A insistência na mexida na regra fiscal insinua ainda que o governo está menos confiante na votação de projetos voltados à ampliação da receita e ao equilíbrio das contas no próximo ano. Entre os principais projetos em discussão está o que regulamenta a isenção tributária para créditos fiscais, oriundos de subvenção para investimentos – a Medida Provisória (MP) 1185/2023, chamada de MP das Subvenções. Só nessa proposta, são esperados R$ 35 bilhões de receita extras em 2024.
Especialistas veem marco fiscal confuso e risco à credibilidade
Para o analista financeiro VanDyck Silveira, “foi uma péssima ideia” do governo e de parlamentares de alterar regras de crescimento de despesas reais no caso de a meta fiscal não ser atingida.

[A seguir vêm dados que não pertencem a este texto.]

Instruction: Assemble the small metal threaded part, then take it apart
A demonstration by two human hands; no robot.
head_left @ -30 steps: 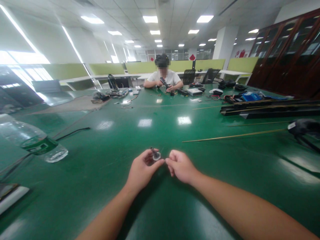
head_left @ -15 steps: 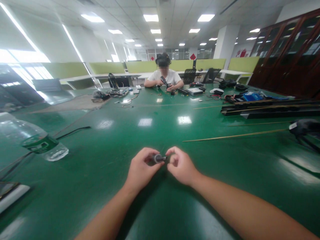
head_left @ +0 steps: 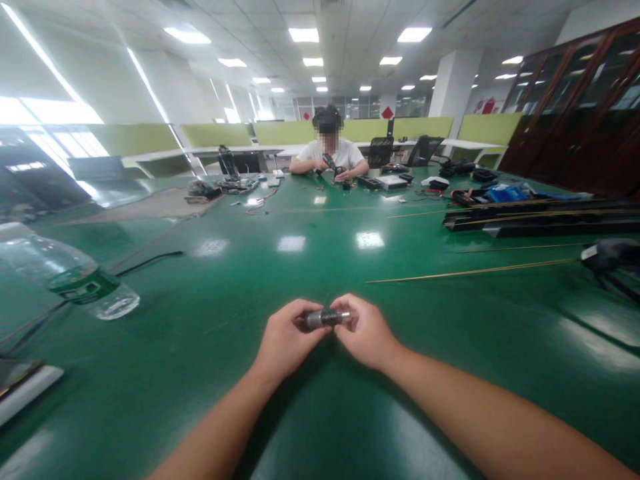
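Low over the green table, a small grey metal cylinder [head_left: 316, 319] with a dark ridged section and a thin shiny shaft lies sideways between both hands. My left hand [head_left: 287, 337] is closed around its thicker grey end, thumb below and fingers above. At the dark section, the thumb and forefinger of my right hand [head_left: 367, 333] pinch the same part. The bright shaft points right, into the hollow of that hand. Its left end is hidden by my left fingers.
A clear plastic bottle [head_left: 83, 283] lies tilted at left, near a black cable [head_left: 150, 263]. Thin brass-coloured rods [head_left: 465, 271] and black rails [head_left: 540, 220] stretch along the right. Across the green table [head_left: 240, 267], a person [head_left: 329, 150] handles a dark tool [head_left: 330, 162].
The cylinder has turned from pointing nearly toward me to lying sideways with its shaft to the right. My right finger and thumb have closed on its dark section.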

“O arcabouço fiscal nem sequer foi testado e já se ouve pelos corredores do Congresso e do Planalto articulações para alterá-lo. Se isso ocorrer, teremos consequências sérias como o descrédito da política econômica, aumento do risco fiscal e do custo da dívida pública, além de uma impossibilidade de redução de taxa de juros na quantidade e rapidez necessárias para reativar a economia”, disse.
O economista, professor e deputado estadual Claudio Branchieri (Podemos-RS) alerta que a controvérsia nasceu ainda na tramitação do arcabouço, quando se discutia o “mínimo bloqueável de 0,6%”.
“Os tais 0,6% são o crescimento mínimo da despesa em termos reais. Não há mínimo bloqueável, mas há máximo bloqueável, que são os 25% da despesa discricionária”, sublinhou. Para ele, Haddad está fazendo interpretação enviesada do arcabouço.
“O ponto é que o arcabouço não traz unidade em suas regras de despesa. Uma pode entrar em conflito com outra, e não está claro qual delas deve ser preponderante, em caso de divergência”, observou.
O parlamentar explica que Haddad considera preponderante o crescimento da despesa e, por esse motivo, não vê necessidade de contingenciar além de R$ 23 bilhões em 2024. “Ocorre, contudo, que para cumprir a regra de primário, é preciso contingenciar mais, ameaçando as outras regras”, disse.